WASHINGTON, DC-It's official. Pillsbury Winthrop Shaw Pittman has inked deal to move its DC offices to 1200 17th St. NW, a 168,000-square foot building under development by Akridge and its investment partner Mitsui Fudosan America. It will be taking 105,000 square feet in January of 2015.
On one hand the lease is good news for those few developers willing to build on spec – as Akridge and Mitsui are doing at 1200 17th St., NW. On the other, the lease is confirms a trend that became apparent with the financial crash and shows no sign of reversing even as the economy improves: law firms are scaling back their real estate footprint, either because they are scaling back themselves or because they are learning to use space more efficiently, or both.
In short, this deal will result in negative net absorption for the market as Pillsbury currently occupies 200,000 square feet at 2300 N St., NW.

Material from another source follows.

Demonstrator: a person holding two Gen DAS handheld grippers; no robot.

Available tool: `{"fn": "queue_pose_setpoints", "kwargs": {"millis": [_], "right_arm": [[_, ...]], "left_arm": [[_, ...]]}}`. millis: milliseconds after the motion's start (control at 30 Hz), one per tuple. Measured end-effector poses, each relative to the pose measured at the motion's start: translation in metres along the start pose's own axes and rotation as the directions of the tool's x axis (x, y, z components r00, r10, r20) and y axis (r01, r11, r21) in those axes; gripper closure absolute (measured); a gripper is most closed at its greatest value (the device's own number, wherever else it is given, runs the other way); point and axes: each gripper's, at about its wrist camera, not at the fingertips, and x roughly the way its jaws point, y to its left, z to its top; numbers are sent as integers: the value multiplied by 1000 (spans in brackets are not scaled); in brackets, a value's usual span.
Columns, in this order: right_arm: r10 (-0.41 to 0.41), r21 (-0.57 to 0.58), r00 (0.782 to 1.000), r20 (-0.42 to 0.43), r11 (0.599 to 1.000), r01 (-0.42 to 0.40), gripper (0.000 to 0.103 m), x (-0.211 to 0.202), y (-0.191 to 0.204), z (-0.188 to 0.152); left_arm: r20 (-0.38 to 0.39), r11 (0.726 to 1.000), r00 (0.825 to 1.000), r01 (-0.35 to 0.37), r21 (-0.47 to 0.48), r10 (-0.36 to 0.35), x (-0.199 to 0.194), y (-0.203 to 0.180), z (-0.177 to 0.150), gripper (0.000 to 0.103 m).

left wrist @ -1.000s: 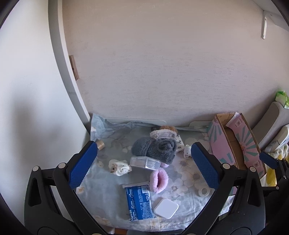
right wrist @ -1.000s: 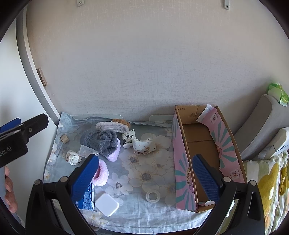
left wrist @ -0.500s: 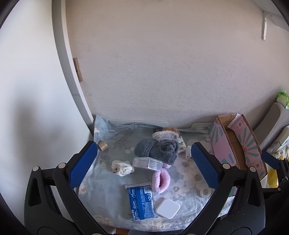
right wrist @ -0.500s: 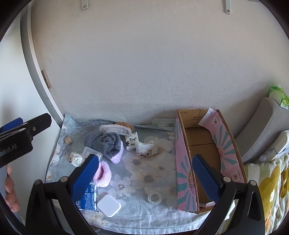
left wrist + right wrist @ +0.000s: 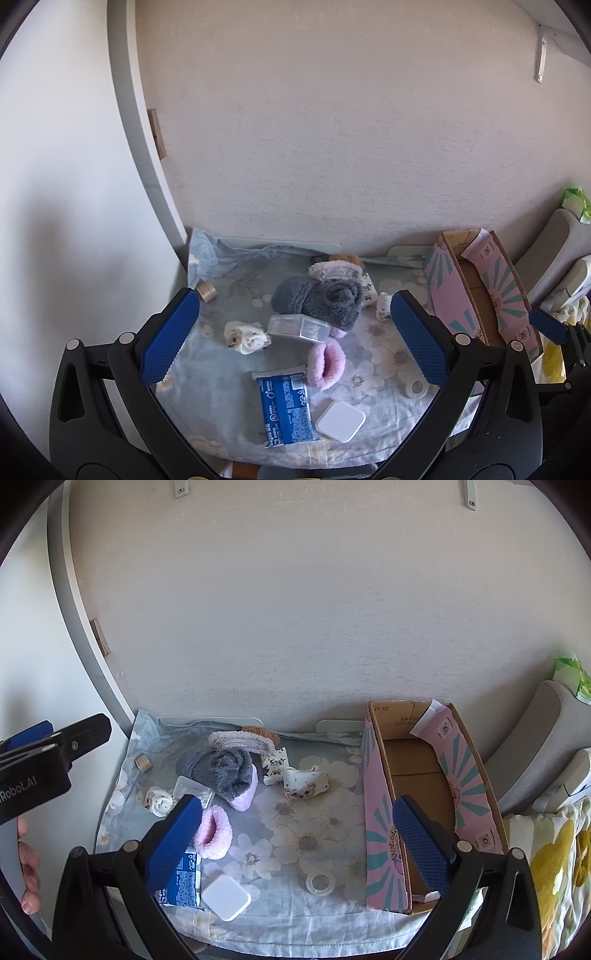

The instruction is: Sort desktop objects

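Both grippers hang above the near edge of the table, jaws spread wide, nothing between them: left gripper (image 5: pixel 295 332), right gripper (image 5: pixel 297 834). The floral cloth (image 5: pixel 314 834) covers the table top; its far edge meets the wall, its left edge lies beside a curved white frame, and its near edge drapes over the front. Open room: a bare patch of cloth runs through the middle, between the sock pile and the cardboard box (image 5: pixel 424 775), with only a clear tape roll (image 5: pixel 320 882) lying near its front. The box stands at the right edge of the cloth, open at the top, pink with teal rays outside, brown inside; little shows in it but a white scrap at the near end. Clutter sits on the left half. A grey fluffy sock (image 5: pixel 321 299) with lilac lining lies near the back, partly over a clear plastic case (image 5: pixel 297 326). A pink fluffy sock (image 5: pixel 327 363) lies just in front of it. A blue packet (image 5: pixel 286 413) and a white square pad (image 5: pixel 340 421) lie side by side at the front edge. A small white patterned bundle (image 5: pixel 245 336) lies left of the case; a brown tape roll (image 5: pixel 206 291) sits well apart near the left edge. A second white patterned bundle (image 5: pixel 304 782) lies just right of the grey sock.
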Motion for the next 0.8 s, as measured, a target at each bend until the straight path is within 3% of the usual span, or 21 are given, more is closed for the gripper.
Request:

"Look at what Pillsbury is doing," Cassidy Turley's Art Santry tells GlobeSt.com. "They have gone from a having a bigger footprint to a smaller one. That is the trend now – nine times out of a ten when a law firm moves it is moving from a larger presence to a smaller one."

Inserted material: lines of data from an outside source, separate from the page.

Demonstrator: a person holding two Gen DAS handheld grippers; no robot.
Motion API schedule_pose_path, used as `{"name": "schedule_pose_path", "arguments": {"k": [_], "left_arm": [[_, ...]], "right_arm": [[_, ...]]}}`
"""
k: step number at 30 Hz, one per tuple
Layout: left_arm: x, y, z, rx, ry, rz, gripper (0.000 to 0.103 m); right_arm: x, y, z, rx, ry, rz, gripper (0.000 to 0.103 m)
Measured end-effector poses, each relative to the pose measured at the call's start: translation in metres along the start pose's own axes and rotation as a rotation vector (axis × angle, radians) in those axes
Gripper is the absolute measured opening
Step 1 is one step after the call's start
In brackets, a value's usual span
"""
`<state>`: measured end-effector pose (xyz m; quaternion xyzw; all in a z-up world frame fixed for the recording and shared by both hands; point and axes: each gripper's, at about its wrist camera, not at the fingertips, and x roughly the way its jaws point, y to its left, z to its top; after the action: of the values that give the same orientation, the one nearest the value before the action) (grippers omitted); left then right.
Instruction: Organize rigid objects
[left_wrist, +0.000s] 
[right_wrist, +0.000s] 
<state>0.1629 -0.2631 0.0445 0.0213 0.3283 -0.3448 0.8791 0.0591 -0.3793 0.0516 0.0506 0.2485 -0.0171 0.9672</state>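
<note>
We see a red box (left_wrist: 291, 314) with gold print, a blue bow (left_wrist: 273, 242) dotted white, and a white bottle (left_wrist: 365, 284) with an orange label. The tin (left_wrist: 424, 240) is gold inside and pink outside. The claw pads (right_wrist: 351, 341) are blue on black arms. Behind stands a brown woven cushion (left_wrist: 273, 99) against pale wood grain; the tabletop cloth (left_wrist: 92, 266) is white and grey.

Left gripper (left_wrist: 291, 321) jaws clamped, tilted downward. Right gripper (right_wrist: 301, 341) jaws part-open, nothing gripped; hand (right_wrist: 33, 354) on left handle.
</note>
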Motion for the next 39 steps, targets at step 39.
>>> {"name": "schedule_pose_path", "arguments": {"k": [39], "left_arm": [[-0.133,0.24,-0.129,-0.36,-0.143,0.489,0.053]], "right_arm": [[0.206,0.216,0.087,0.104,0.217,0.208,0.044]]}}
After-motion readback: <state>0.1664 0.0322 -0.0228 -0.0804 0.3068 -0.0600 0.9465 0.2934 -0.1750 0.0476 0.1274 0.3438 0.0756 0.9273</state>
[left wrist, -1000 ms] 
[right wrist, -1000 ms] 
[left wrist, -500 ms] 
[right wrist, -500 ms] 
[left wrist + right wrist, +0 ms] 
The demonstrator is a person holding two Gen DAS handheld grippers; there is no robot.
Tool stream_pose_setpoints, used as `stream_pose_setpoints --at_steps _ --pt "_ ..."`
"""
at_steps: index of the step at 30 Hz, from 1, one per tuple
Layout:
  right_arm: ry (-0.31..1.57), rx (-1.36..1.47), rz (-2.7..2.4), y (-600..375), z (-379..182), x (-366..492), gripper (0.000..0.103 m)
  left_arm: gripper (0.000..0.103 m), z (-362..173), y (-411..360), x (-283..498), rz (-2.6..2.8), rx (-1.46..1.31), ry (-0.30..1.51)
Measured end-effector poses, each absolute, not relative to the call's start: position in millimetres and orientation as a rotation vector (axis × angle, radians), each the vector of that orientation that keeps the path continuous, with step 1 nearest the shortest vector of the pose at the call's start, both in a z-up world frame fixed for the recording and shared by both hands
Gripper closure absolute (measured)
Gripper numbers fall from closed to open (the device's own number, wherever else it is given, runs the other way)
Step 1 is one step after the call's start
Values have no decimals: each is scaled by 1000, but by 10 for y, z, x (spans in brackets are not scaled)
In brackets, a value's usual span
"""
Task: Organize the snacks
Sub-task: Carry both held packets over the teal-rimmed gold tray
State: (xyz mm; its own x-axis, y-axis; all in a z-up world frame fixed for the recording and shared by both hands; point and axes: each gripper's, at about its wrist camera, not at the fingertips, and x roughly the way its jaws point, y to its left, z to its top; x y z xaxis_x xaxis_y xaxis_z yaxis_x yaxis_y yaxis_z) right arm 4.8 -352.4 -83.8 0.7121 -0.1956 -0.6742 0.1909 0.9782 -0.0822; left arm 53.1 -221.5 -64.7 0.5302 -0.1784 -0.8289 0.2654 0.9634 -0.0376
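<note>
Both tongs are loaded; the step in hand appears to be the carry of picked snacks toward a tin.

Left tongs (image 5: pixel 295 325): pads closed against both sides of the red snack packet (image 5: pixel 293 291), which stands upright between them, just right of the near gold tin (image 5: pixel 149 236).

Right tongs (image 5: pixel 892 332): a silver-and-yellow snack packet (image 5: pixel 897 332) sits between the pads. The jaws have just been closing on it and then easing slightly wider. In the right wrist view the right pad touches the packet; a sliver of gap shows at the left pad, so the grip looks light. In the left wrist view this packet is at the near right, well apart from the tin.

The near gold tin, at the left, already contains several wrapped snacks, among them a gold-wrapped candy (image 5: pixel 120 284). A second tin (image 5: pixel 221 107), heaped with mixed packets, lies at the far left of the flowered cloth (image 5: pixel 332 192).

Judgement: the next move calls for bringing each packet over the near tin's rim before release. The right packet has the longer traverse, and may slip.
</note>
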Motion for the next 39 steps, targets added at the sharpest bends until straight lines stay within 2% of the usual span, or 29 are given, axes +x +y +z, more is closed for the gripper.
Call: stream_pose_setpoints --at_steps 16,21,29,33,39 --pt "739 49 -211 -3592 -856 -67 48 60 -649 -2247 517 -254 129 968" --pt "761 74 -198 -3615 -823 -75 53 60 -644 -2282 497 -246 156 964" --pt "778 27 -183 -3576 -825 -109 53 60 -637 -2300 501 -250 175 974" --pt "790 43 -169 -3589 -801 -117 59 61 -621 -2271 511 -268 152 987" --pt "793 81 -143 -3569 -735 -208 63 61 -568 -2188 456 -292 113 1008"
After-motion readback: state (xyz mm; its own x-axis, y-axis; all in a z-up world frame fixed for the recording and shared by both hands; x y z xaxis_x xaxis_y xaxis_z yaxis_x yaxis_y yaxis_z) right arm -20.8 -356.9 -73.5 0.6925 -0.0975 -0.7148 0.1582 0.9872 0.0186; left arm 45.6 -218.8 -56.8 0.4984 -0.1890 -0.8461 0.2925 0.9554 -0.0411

This trend is being fueled by a number of factors. The square footage space per attorney is shrinking, in some cases as aggressively as 550 square feet per attorney. Digital content is replacing libraries and electronic media is replacing storage space. A building like the one Pillsbury is leaving, Santry says, could be seen as functionally obsolete with its large floor plates. Why? Because the larger floorplates means more internal space without windows-- space that used to be used as storage space and libraries.
"The space that Pillsbury will be vacating at 2300 N Street, NW is a prime example of a building that is no longer optimally suited for the way law firms operate today," Jones Lang LaSalle's Research Director Scott Homa, told GlobeSt.com.
It is not just less space for files and law libraries, he says—the attorney-to-administrative assistant ratios are rising from 2-to-1 to as many as 6-to-1. "As a result, buildings like 2300 N Street, NW – which has a 38,000 square foot floor plate and dark interior space – are becoming functionally obsolete, and are losing out to new buildings with smaller, more-efficient floor plates like 1200 17th Street, NW, which provide a better window line and a brighter interior."
Most new law firm relocations result in space reductions of around 25%, but based on Pillsbury's strategy to also shift their back-office functions to another city, they're cutting even more aggressively than the norm, Homa says.
Update to this story: Lois Zambo, David Lipson and Tyler Bensten of Studley represented Pillsbury. Greg Tomasso and Ben Meisel of Akridge also participated in the negotiations.